For as Tolkien goes on to say, Deep roots are not reached by the frost. / From the ashes a fire shall be woken, / A light from the shadows shall spring.

Mike, in his premiere series of essays on the Pagan holidays, tapped into these roots, followed underground currents, and now, within his words, the old ways of honoring the Earth cycles live again. And in future years, others shall likewise come forth to perpetuate the traditions, and that, too, is as it should be.

Hundreds of Wiccan, Witch, and Pagan Web sites today feature the Mike Nichols holiday series. Thousands of people have read them. Authors and scholars have quoted from them, and unknown numbers of people from the myriad Pagan paths have used his extensive and sensitive renderings in the planning of their own individual and group celebrations.

The Circle continues.

Part of the reason that these articles have been so popular lies in the essence of the subject matter itself. As Mike explains in his Introduction to the Sabbats:

The most important thing to understand about the eight Witchcraft Sabbats is that they are not man-made.… The reason these holidays are so old is because they are a basic part of how the Earth works. Consequently, these holidays are not of history; they are of nature.

Nichols rightly identifies the innate appeal in following nature’s calendar. It just feels, well…natural. All peoples of the world identify with the course of the sun and of the moon and the lengthening and shortening of days. Before humankind had any glimmer of what we would eventually identify as religion, the day and the night, the growing seasons and the harvests, the migration of herds, and the heat and the chill established natural patterns to which man/woman also responded.
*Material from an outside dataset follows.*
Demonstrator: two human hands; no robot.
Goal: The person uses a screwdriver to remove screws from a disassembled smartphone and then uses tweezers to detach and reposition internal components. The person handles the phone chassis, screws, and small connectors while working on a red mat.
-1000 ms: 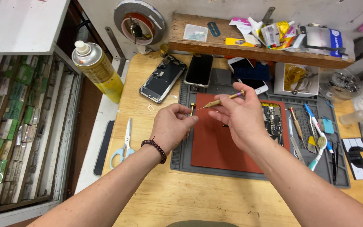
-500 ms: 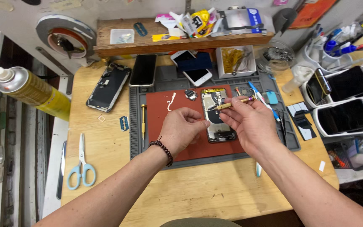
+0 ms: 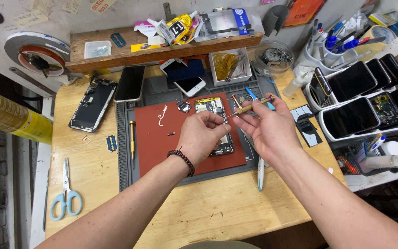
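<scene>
Two hands over the red mat (image 3: 153, 147), both busy with one gold-handled precision screwdriver (image 3: 253, 105). Right hand (image 3: 266, 131) holds the handle in a narrow pinch of thumb and fingers, shaft slanting down-left. Left hand (image 3: 202, 137) has fingertips pinched shut at the driver's tip end; whether they grip the tip or a tiny part there, can't tell. Beaded bracelet (image 3: 183, 160) on the left wrist.

One opened phone (image 3: 215, 121), board exposed, lies on the mat directly under the left fingers, partly hidden by them. One second yellow screwdriver (image 3: 132, 140) lies on the grey work mat (image 3: 124, 177), well left of the left fingers.

Beyond the fingertips: one dark phone face-up (image 3: 130, 82), one stripped phone frame (image 3: 92, 104) beside it, two more phones stacked (image 3: 185, 76) under the wooden shelf (image 3: 116, 48). One box of rubber bands (image 3: 228, 66).

Right of the right hand: rack of phones (image 3: 355, 99), about six, count unsure.

Far left: one pair of blue-handled scissors (image 3: 66, 192), one yellow spray can (image 3: 10, 117), one tape roll (image 3: 35, 53). One white pen (image 3: 260, 171) below the right wrist.
</scene>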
As our distant ancestors began to conjugate spiritual forces, spirits, ghosts, and Gods in order to explain cosmological or environmental events, their desire to appease or communicate with these entities was met through individual, familial, or tribal rituals. That people would use what was locally available or in season as offerings is certainly no stretch to imagine, and Nichols provides a concise lexicon of the traditions and folklore associated with each holiday.

As time progressed, these rituals became codified within the local families. As the formerly isolated families came together to form tribes, they perhaps shared and merged the different ways of connecting with nature and the spirits or Gods. Patterns were formed, names were given to the spirits and to the Gods, myths were born, and the holidays came to be honored or celebrated year after year.

In The Death of Llew and Harvest Home, Mike Nichols details some of the more complex myths and legends that emerged as humanity itself became more sophisticated in both belief and practice. In The Ever-Widening Circle and his latest chapter, Marking the Sabbats, he expands on these themes and their relevance in our modern age.

In the former, in fact, he reveals a profound and thought-provoking theory, one that connects the holidays and the Circle in an organic way that many Pagans and magickal practitioners might find particularly satisfying.